I agree also that the \S syntax has problems and we would wish to avoid
them. I would still like a way to change the default background session.
That will considerably reduce the number of changes people would need to
make to long scripts in order to be able to use this facility.
For example, if we have a script with 100 commands in, we may find that
commands 1-50 and 51-100 are in two groups. Commands 1-50 are each
dependent upon the previous command, as are 51-100. But the two groups
are independent of each other.
If we use the \g& syntax only, we would need to make 100 changes to the
script to send commands to the right session.
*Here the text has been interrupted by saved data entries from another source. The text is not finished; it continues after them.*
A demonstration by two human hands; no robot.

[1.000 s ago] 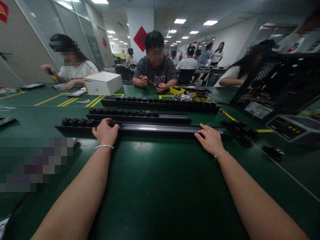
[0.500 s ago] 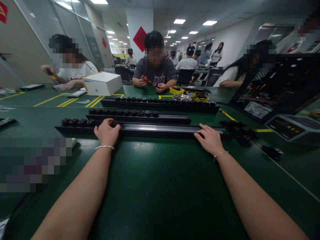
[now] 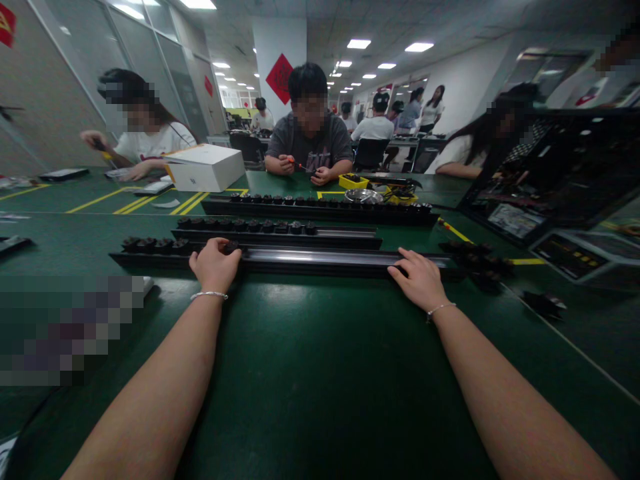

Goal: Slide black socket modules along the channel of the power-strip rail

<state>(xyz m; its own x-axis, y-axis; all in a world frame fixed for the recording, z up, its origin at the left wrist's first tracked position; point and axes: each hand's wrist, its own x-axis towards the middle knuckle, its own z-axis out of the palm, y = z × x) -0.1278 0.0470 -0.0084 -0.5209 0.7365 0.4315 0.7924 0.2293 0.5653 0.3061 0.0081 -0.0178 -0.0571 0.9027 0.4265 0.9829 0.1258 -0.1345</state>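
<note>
A long black rail [image 3: 320, 257] with a shiny metal channel lies across the table in front of me. Several small black knobbed parts [image 3: 155, 245] sit in a row at its left end. My left hand [image 3: 216, 265] is closed over another small black part [image 3: 231, 247] on the rail; its fingers partly cover that part. Towards the right end, my right hand [image 3: 420, 277] grips the rail, thumb on the near side and fingers over the top. Behind it lie a second rail [image 3: 345, 238], partly filled with similar parts, and a third, fuller rail [image 3: 320, 209].
Loose black parts [image 3: 480, 263] are heaped beside the rail's right end. Farther right are an open black computer case [image 3: 560, 177] and a boxy metal unit [image 3: 590, 257]. A white box [image 3: 205, 167] and a yellow tray [image 3: 353, 181] stand behind. Opposite, a person [image 3: 310, 137] holds a screwdriver.
My hands and the rail stay practically where they were. Across the table, the co-worker's screwdriver has shifted slightly.
</note>
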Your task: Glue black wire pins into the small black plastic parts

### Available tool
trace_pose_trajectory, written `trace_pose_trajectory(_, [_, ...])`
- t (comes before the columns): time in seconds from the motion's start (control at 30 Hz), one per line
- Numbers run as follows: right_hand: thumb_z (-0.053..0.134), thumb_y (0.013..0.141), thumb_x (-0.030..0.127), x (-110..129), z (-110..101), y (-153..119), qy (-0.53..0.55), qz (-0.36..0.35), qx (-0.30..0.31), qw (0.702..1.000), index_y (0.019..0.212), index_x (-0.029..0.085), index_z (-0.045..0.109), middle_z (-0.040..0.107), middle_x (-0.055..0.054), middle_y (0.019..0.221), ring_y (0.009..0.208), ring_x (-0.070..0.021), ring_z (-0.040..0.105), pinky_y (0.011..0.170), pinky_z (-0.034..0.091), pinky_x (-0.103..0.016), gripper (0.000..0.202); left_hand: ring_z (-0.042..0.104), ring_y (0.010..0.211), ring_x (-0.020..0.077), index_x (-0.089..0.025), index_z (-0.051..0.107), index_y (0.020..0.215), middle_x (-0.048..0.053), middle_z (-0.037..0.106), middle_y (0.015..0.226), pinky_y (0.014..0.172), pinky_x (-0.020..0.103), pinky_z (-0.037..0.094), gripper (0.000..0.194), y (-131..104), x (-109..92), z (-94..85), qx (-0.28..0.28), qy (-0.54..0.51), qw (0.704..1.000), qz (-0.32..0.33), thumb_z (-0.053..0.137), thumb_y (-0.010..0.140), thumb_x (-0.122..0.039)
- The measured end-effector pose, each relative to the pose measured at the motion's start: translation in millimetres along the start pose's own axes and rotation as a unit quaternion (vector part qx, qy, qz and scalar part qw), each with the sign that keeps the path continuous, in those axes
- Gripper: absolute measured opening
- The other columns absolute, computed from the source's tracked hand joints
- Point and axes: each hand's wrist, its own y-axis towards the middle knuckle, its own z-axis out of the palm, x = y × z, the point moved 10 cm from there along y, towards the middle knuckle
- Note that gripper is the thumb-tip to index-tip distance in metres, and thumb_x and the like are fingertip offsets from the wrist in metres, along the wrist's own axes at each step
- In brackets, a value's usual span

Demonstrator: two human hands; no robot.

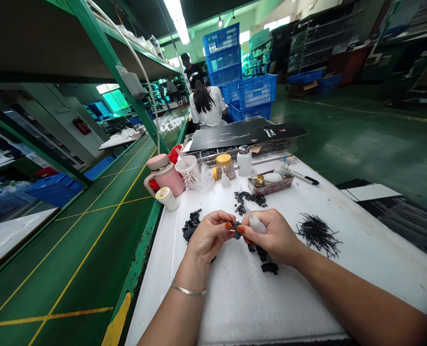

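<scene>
Both hands meet over the middle of the white work surface [235,307]. My left hand [209,235] is closed, pinching a small black part [237,231] at its fingertips. In my right hand [280,238] lies a white squeeze bottle [257,224] with a thin nozzle pointing up and away; the thumb and finger of that hand also touch the black part. Dark curved pieces [270,268] lie under and beside my right hand. A heap of black pieces [190,226] sits left of my left hand. Tiny black bits [248,199] are scattered just beyond the fingers.
Thin black sticks [318,233] form a pile at right. Along the back stand a pink jug [168,177], a cup [187,168], a white bottle [244,162], a small box [271,185] and a cutter knife [305,178]. A green conveyor [87,240] runs along the left. People sit and stand beyond.
</scene>
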Motion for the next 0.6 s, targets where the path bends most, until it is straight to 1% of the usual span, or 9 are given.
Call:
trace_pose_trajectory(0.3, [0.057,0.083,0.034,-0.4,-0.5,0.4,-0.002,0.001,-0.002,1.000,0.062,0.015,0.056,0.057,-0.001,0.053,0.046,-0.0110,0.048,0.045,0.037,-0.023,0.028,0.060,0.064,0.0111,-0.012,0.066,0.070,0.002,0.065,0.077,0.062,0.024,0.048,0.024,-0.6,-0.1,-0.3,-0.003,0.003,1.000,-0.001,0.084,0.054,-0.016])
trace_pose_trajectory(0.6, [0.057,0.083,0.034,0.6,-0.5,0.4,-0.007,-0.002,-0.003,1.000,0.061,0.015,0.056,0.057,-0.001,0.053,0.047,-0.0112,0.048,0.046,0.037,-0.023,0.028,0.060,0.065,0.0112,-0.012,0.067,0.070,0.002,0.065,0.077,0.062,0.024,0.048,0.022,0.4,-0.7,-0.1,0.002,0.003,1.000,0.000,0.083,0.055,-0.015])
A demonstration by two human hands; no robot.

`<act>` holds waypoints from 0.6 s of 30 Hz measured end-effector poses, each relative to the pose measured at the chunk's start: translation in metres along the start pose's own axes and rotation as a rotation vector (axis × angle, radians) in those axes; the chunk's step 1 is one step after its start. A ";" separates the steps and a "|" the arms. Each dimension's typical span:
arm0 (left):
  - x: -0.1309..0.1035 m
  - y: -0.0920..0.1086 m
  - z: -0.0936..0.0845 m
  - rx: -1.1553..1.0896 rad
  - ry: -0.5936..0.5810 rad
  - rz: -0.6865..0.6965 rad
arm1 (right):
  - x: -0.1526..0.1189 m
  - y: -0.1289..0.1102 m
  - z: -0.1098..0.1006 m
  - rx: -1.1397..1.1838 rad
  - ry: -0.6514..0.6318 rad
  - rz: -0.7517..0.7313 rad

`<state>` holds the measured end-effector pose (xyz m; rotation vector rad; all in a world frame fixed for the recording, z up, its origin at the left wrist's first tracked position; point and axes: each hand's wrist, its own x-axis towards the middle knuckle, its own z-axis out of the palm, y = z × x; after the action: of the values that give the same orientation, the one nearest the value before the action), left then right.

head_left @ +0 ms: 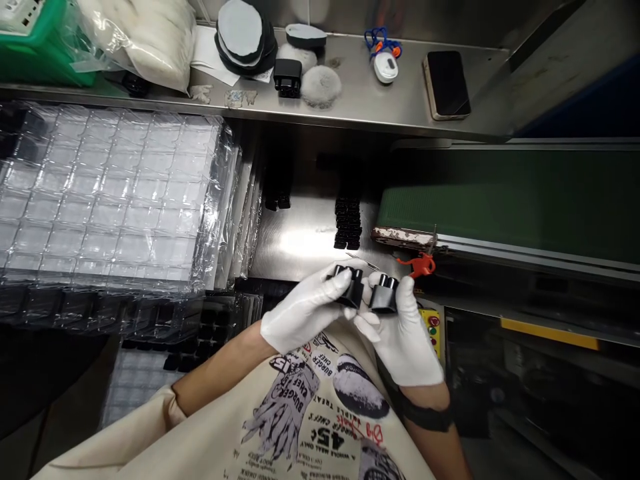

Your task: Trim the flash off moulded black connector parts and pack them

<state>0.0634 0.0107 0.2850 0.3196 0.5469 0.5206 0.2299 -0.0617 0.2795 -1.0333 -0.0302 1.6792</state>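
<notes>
My left hand [313, 300], in a white glove, is closed around a glossy black plastic part [354, 288] with short round tubes on top. In my right hand [407, 333], also gloved in white, is a similar black plastic part [384, 293] with two tubes upward. The two parts are held side by side in front of my chest, a small gap between them. Beyond the hands, a column of small black pieces [347, 223] lies on the steel table [295, 243]. A thin metal tool [364, 261] lies just past my fingers.
Clear compartment trays [125, 187] are stacked at left. A green conveyor belt [500, 193] runs at right, with an orange-red object [423, 265] at its near corner. The steel shelf [350, 100] holds a phone [447, 85], round pads [240, 33] and a bag of white material [145, 40].
</notes>
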 end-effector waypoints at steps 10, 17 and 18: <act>-0.010 0.016 -0.011 -0.075 0.052 0.000 | -0.007 -0.023 -0.001 -0.169 -0.069 -0.006; -0.009 0.015 -0.009 -0.016 0.072 -0.003 | -0.008 -0.029 0.002 -0.171 -0.009 0.064; -0.008 0.014 -0.009 -0.004 0.075 -0.003 | -0.008 -0.030 0.003 -0.169 0.003 0.079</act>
<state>0.0470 0.0188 0.2869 0.2966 0.6187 0.5324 0.2514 -0.0552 0.3008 -1.1758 -0.1330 1.7696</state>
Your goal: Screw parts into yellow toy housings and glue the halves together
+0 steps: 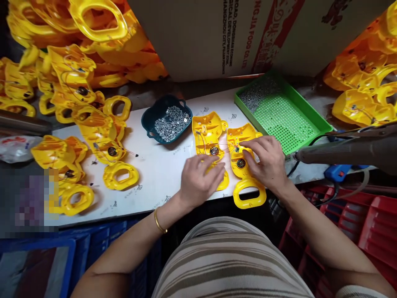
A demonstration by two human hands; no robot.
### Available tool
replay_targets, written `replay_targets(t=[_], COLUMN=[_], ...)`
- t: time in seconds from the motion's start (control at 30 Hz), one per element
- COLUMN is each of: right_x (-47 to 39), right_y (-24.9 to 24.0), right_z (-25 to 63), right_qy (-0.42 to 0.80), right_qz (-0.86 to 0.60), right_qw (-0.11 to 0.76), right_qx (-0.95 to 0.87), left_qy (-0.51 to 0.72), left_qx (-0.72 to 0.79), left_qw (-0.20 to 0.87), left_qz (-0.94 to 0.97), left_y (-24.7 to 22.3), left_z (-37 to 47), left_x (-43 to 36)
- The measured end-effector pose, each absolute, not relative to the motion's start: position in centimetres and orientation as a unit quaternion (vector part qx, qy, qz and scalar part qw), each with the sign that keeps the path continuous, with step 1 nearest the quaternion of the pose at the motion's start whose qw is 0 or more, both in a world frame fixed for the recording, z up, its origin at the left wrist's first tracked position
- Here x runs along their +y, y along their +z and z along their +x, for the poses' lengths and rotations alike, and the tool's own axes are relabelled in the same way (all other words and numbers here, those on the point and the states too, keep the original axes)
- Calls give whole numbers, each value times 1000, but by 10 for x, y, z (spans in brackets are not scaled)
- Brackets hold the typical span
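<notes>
Two yellow plastic shells with round speakers and thin wires lie side by side on the white board. My left hand (200,178) hovers over the lower part of the left shell (208,126), its fingers apart and nothing visible between them. At the right shell (242,133), my right hand (265,159) has thumb and fingertips close together beside a small dark part with wires; what they hold is too small to make out. The right shell's looped handle (249,203) extends over the board's near edge.
A dark teal basket (149,120) of small metal pieces stands left of the shells. Behind right is a green perforated tray (310,116) with screws. More yellow shells (101,134) lie left. A grey metal cylinder (341,153) juts in from the right.
</notes>
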State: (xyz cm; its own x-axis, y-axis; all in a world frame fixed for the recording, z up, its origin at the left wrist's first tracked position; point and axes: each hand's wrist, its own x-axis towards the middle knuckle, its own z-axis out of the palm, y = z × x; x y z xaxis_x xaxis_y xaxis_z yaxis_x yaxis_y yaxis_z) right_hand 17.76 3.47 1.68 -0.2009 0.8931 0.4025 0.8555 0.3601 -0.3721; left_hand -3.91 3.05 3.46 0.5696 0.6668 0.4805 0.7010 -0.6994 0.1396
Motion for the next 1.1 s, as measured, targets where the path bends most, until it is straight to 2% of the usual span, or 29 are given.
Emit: replay_targets(t=[0.13,0.37,0.47,0.53,0.63,0.73,0.9,1.1], right_x=[39,40,41,41,35,17,-16,-15], right_y=[15,12,12,14,20,27,31,26], right_z=[174,175,178,180,181,180,165,150], right_qy=[28,72,96,101,107,191,396,463], right_qz=[-555,-590,-604,-609,-602,-602,-601,-574], right_qw=[236,301,313,324,395,453,416,427], right_qx=[-797,-746,-726,-717,-685,-629,-555,-524], left_qy=[-251,-219,-265,-301,-315,-308,-314,-311], left_qx=[-451,-460,-486,-515,-532,-510,-508,-487], left_qw=[73,-18,-186,-364,-602,-726,-764,-767], left_qz=[-853,-860,-812,-715,-505,-345,-243,-278], left_y=[41,32,31,35,45,50,46,45], left_z=[-50,-40,-36,-32,-26,-20,-11,-2], left_x=[49,53,55,57,62,64,60,52])
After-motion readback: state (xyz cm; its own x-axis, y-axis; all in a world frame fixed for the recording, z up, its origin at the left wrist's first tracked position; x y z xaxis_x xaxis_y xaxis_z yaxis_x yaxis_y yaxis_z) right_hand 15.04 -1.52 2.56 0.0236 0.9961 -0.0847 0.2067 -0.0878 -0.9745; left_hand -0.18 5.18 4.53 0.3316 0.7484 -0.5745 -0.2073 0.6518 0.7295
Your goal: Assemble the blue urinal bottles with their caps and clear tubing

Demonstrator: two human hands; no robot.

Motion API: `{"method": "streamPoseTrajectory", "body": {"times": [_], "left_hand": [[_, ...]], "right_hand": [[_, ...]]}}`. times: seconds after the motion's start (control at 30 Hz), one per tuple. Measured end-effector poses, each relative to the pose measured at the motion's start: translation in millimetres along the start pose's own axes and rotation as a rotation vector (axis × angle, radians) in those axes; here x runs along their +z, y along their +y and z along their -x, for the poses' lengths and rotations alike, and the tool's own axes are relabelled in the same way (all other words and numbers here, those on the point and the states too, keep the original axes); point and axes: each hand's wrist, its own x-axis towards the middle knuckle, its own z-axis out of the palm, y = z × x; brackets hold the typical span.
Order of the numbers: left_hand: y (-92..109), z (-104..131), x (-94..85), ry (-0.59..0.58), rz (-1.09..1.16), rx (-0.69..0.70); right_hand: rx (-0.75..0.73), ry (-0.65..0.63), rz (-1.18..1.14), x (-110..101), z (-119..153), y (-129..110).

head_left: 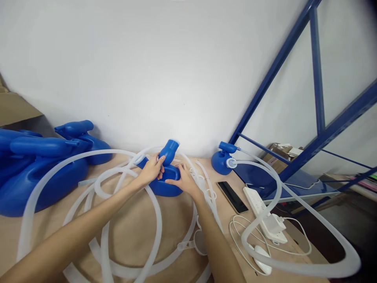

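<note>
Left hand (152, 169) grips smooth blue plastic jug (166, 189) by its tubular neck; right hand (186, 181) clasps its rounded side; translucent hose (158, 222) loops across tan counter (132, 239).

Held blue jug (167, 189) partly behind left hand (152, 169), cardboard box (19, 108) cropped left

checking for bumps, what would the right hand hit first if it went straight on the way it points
Most likely the blue container, which the right hand seems to touch; beyond it, probably the white wall, though depth is hard to judge.
</note>
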Motion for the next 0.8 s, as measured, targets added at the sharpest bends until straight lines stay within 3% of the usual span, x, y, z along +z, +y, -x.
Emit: {"method": "streamPoseTrajectory", "body": {"times": [0.13,0.33,0.4,0.47,0.53,0.6,0.7,0.8], "left_hand": [[12.4,5.2,-4.5,-0.059,-0.015,-0.091],[35.5,34.9,-28.5,-0.196,-0.081,-0.229],[39.5,46.2,-37.0,-0.263,-0.217,-0.199],[40.6,58.0,-49.9,-0.276,-0.51,-0.068],[38.2,70.6,-69.7,-0.237,-0.861,0.081],[32.5,82.8,-96.2,-0.242,-1.118,0.141],[20.2,94.2,-143.1,-0.362,-1.323,0.033],[9.0,93.1,-186.6,-0.297,-1.428,-0.093]], "right_hand": [[0.005,-0.003,-0.025,5.5,2.2,-1.0],[-0.043,0.138,0.099,15.4,4.0,-7.8],[-0.027,0.142,0.082,17.3,4.2,-8.5],[0.005,0.139,0.042,16.6,3.1,-6.1],[0.007,0.149,-0.031,12.2,0.4,-1.5],[-0.033,0.154,-0.109,3.5,-3.3,2.6],[-0.097,0.12,-0.177,-18.0,-7.0,1.8],[-0.131,0.082,-0.101,-45.4,-4.3,-7.7]]}}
If we had the capability
to say "use this background session as the default session to send
commands to", then we would be able to add parallelism to the script by
just making 2 changes: one prior to command 1 and one prior to command
51.
The original \S command had that capability, but was designed to
actually change into that session, giving the problems discussed.
Something like \S (don't care what syntax, though) would definitely
simplify scripting, which I think will translate directly into fewer
bugs for users.
I note \b is available... short for "background". Though I really don't
care what we call that command though, just want the capability.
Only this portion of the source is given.